Anyone? This is what they do in the hospital if it should occur... in many many
years of nursing work I have never seen it.
In oxyzone@yahoogroups.com, "edyrayfield@..." <edyrayfield@...> wrote:
>
> Hello,
>
> I feel compelled to write about my experience with doing direct IV just to
calm any fears some of you may have. I have only done it 5 times now, and have
probably made many mistakes, but the one I'm going to talk about here is this.

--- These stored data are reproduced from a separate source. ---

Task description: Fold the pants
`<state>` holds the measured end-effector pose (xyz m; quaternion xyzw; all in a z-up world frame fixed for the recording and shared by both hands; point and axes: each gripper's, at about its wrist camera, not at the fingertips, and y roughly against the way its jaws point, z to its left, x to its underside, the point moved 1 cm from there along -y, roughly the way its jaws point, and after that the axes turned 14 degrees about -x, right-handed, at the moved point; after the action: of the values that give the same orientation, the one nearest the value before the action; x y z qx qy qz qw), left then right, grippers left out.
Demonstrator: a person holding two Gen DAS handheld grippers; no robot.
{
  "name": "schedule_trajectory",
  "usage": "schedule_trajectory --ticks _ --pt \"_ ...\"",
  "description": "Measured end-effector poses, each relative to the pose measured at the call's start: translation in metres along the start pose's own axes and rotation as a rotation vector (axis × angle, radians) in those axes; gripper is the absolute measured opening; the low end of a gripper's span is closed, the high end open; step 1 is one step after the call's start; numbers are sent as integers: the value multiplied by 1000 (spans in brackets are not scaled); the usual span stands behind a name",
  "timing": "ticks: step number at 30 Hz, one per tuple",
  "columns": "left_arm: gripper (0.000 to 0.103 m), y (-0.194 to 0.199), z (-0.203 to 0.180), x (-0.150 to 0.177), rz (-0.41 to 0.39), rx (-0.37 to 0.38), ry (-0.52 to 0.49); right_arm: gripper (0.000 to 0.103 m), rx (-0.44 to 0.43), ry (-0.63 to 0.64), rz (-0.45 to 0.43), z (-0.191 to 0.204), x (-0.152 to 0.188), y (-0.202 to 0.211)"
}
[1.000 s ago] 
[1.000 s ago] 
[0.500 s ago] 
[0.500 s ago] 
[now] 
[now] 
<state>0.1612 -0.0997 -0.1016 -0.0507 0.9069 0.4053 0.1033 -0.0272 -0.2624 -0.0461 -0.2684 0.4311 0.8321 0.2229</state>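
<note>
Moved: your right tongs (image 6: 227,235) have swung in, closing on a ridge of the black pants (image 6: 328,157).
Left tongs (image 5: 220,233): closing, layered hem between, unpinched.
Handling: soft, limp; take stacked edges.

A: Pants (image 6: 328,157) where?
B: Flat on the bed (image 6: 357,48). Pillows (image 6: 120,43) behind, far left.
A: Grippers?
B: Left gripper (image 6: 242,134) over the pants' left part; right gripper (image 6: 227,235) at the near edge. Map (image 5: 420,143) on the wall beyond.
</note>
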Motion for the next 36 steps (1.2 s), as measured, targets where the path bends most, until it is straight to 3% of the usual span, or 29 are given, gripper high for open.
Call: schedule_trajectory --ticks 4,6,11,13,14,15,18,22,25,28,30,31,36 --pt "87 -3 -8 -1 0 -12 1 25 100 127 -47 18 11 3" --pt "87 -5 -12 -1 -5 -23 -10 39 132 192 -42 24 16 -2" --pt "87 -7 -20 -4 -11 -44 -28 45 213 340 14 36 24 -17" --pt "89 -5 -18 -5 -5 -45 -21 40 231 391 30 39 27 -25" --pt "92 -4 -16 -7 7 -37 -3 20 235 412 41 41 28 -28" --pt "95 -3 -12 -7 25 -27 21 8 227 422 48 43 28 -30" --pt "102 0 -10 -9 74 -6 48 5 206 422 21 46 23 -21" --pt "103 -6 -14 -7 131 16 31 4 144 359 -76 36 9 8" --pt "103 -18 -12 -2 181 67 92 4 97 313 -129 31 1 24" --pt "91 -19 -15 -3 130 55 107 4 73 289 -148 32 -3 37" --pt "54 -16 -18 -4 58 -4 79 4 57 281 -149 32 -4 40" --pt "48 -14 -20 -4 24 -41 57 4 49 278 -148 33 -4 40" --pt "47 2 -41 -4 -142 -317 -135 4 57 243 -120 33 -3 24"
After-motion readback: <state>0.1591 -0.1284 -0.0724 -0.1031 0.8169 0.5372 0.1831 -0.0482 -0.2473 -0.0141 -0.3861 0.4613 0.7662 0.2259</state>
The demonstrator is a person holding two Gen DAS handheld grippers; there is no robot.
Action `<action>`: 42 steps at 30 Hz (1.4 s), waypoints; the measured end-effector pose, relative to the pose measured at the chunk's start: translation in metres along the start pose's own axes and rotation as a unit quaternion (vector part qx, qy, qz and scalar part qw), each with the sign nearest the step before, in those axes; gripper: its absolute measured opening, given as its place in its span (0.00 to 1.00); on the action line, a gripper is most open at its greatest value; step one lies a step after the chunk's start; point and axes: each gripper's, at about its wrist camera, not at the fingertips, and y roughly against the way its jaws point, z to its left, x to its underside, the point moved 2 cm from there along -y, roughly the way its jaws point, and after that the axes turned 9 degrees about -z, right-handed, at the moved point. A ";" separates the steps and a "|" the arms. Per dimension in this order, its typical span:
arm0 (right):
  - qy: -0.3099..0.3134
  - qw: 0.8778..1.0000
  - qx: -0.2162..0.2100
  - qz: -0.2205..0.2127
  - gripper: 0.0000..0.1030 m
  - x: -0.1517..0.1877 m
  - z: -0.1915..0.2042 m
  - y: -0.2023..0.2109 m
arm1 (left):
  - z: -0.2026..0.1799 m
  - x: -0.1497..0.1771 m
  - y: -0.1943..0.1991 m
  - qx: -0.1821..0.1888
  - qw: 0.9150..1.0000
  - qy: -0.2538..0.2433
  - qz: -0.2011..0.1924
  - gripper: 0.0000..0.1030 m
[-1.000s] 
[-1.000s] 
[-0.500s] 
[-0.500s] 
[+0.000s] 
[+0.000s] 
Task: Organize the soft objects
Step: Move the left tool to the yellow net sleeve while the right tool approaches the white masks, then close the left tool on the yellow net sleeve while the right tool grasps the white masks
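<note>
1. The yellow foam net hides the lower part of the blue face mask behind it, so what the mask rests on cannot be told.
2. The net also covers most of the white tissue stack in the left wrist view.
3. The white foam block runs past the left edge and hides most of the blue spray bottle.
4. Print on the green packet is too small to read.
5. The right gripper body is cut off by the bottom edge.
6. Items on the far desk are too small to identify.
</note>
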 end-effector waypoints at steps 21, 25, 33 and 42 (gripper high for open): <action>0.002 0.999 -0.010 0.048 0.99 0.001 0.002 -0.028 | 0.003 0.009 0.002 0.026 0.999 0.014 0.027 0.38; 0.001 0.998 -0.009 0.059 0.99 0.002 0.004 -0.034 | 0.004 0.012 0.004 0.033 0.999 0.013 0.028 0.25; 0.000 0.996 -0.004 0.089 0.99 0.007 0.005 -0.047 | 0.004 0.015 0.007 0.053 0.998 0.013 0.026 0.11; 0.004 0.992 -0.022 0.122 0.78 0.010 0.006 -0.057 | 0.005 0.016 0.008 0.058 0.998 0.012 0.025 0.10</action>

On my third application I accidentally forgot to turn on the regulator, I have
since put up a procedure list to check off. So I filled the syringe with 10cc's
of ambient air. I pushed it in and thought something was funny as the vein got
very large. As I was turning everything off I saw what I had done and got a bit
fearful from hearing all the talk of embolisms. I waited an hour or so and
nothing, absolutely nothing happened. So I investigated a few pathologists
sites and found out that to cause an embolism one must inject at least 200 cc's
of air. Which of course there aren't even syringes that large. I would never
do that again, but if it were to happen I wouldn't have the fear I did that day.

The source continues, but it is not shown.